The primary objective of ProMisMe is to develop engineered yeast (Saccharomyces cerevisiae) that serve as discovery platform for compounds capable of rescuing MisMP misfolding. These compounds are sourced from vast libraries of drug-like molecules biosynthesized within these microbes, leveraging a technology that allows for the rapid production and screening of a vast diversity of test molecules. These libraries are screened in the microbial cells that produce them, and the molecules that effectively rescue MisMP misfolding are selected through ultrahigh-throughput screening.

Specific Research Objectives

Protein misfolding lies at the heart of many devastating diseases.
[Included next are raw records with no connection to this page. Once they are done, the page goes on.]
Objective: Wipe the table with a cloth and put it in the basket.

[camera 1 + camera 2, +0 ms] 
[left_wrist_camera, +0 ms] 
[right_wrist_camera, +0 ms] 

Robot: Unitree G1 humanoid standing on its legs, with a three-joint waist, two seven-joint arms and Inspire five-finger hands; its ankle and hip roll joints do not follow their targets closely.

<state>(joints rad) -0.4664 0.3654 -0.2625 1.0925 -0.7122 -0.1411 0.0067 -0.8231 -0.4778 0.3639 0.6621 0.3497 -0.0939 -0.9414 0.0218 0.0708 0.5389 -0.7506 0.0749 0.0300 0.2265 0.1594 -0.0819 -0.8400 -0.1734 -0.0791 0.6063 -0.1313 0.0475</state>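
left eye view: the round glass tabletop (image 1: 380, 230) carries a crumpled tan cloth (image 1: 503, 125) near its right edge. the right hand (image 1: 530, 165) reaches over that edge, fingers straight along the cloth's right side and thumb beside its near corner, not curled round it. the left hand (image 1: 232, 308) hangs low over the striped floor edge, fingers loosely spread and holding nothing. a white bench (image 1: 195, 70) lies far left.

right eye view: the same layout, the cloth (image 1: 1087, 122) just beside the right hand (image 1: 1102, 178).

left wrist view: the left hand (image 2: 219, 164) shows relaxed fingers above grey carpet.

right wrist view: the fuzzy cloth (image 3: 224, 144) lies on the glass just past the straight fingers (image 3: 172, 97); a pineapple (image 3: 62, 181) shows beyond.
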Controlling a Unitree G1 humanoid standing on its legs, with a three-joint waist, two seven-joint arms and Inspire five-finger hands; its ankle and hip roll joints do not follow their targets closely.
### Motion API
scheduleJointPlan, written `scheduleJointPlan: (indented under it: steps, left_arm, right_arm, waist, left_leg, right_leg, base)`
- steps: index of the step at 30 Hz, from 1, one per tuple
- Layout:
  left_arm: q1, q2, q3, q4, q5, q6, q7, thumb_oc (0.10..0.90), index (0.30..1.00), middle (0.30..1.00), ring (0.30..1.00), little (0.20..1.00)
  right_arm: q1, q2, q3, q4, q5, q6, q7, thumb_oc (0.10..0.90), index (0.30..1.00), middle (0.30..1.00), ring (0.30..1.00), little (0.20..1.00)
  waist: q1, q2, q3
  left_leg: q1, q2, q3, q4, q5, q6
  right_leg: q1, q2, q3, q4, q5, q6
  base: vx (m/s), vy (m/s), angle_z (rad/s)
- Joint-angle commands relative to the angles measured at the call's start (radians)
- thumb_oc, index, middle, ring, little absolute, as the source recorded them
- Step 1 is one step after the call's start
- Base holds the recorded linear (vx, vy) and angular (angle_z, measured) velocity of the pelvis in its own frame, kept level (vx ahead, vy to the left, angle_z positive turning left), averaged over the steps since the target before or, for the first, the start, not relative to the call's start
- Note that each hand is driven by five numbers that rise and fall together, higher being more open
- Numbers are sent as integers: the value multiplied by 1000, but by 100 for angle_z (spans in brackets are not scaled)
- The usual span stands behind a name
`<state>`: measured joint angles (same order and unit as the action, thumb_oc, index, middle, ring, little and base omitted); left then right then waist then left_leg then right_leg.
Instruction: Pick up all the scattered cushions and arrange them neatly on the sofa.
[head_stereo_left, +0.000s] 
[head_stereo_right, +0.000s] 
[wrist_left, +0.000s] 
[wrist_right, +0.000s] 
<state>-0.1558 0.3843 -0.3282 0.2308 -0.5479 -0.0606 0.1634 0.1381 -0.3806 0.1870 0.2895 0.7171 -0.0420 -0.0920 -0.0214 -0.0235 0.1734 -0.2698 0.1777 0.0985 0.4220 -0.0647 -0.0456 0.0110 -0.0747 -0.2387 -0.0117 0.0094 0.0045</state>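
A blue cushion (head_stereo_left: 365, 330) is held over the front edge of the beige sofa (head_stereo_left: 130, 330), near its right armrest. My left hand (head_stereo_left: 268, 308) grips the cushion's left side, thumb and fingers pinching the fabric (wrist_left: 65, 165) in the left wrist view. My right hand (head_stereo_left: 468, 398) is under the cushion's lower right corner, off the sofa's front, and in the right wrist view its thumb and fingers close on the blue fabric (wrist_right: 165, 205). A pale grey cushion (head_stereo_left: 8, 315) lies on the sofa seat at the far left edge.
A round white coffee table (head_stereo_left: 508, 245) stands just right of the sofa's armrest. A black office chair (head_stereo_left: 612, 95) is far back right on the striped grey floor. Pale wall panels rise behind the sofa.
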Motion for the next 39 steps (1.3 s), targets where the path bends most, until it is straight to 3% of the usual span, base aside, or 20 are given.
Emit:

By targeting the root causes with precision and innovation, ProMisMe aims to transform the treatment landscape for patients suffering from these debilitating conditions and advance the frontiers of biomedical science forward. 

1.

Microbial Biosynthesis

Microbial biosynthesis of drug-like molecules libraries with greatly expanded diversities, enabling the synthesis of tens of millions to billions of different test molecules.

2.

Ultrahigh-Throughput Screening

Ultrahigh-throughput screening for the identification of chemical rescuers of disease-associated MP misfolding.

3.

Biochemical Evaluation

Evaluation of the effect of the selected molecules on MisMP folding and stability through biochemical and biophysical methods.

4.

Pathogenicity Testing

Evaluation of the effect of selected molecules on promoting the cell-surface accumulation of the target MPs in mammalian cell assays.
ProMisMe

PMDs

ProMisMe is dedicated to discovering therapeutic candidates for two severe PMDs: Usher Syndrome III and Charcot-Marie-Tooth disease. Success in this project will not only provide promising therapeutic leads against these major diseases but also establish a broadly applicable framework for drug discovery targeting various conditions caused by membrane protein misfolding.